"The United Methodist Church says it views representing Gonzalez
as a humanitarian act and is paying for Craig's service through a
special fund that accepts contributions from church members
_and_others_ [emphasis added]. The fund is administered by the
National Council of Churches, an umbrella group to which the
Methodist Church belongs ... To pay for his services, the
Methodist Church has raised about $50,000 so far and aims to
raise up to $100,000, with Craig accepting reduced rates, the
church says."
I guess one can launder money through a church, but it's
not something I would have ever thought of.
Mike
From:
http://chicagotribune.com/news/nationworld/article/0,2669,ART-44515,FF.html
GOP targets lawyer for Elian's dad
By Naftali Bendavid
Washington Bureau
April 27, 2000
WASHINGTON -- As Republicans prepare for hearings on the raid
that whisked 6-year-old Elian Gonzalez from Miami, they also are
focusing on a surprising target: Gregory Craig, the lawyer for
Elian's father, who was an outspoken attorney for President
Clinton during his impeachment trial.
Some Republicans suggest that might have biased the
administration toward the father, Juan Miguel Gonzalez, or even
created an inappropriate "back channel" to Atty.

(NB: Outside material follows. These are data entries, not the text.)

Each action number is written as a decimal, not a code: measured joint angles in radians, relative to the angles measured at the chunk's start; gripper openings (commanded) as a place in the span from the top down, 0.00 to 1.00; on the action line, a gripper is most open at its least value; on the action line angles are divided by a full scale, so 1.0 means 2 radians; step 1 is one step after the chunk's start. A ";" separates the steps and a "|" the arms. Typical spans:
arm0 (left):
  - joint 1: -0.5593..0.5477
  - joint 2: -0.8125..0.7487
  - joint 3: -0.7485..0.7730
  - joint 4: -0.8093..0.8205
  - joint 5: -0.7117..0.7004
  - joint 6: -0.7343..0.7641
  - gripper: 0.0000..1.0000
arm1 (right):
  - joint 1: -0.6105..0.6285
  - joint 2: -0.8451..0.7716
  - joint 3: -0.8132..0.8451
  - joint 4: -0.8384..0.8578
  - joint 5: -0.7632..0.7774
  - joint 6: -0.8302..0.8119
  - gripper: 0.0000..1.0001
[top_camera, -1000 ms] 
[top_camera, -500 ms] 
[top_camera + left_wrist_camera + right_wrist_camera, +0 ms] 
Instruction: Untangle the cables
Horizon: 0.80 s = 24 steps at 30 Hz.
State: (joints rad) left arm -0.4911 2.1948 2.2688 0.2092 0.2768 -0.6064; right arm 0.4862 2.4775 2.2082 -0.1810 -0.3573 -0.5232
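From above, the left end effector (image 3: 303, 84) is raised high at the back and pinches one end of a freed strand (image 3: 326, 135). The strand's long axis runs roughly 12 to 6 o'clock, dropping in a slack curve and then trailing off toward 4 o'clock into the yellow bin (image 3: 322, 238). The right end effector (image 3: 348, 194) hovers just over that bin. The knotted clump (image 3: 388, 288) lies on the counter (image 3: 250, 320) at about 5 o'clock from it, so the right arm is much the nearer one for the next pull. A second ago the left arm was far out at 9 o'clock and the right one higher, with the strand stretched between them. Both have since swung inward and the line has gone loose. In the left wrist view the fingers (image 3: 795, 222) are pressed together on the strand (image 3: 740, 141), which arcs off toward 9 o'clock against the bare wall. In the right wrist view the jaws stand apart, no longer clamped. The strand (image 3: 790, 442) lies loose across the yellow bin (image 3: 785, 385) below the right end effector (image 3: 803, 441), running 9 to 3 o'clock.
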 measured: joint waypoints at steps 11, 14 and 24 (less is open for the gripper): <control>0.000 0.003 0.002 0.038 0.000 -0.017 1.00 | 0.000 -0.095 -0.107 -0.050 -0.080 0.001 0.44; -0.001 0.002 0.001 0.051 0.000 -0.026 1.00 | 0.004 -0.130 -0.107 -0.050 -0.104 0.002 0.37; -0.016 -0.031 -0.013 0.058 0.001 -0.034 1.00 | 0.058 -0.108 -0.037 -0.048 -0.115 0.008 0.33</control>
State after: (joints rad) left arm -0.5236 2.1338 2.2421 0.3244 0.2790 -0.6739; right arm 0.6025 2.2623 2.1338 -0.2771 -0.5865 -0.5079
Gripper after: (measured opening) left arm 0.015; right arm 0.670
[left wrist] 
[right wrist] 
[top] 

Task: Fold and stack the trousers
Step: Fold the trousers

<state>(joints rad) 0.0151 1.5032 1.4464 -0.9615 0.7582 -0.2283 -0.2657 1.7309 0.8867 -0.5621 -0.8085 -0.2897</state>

Gen. Janet Reno.
"It appeared that attorney Greg Craig was very much involved, and
as perhaps he should be, but that he even had veto authority over
the agreements or agreement that might be reached," Senate
Majority Leader Trent Lott (R-Miss.) said this week.
Administration officials deny any inappropriate influence on
Reno's decisions during the weeks of volatile negotiation that
preceded the Miami raid early last Saturday. Critics of the
Republicans say the charges are just another political attack on
the Clinton administration.
The accusations against Craig are sure to focus more attention on
a lawyer who has played a highly visible role in two of the more
explosive recent national dramas: the Monica Lewinsky matter and
the Gonzalez case.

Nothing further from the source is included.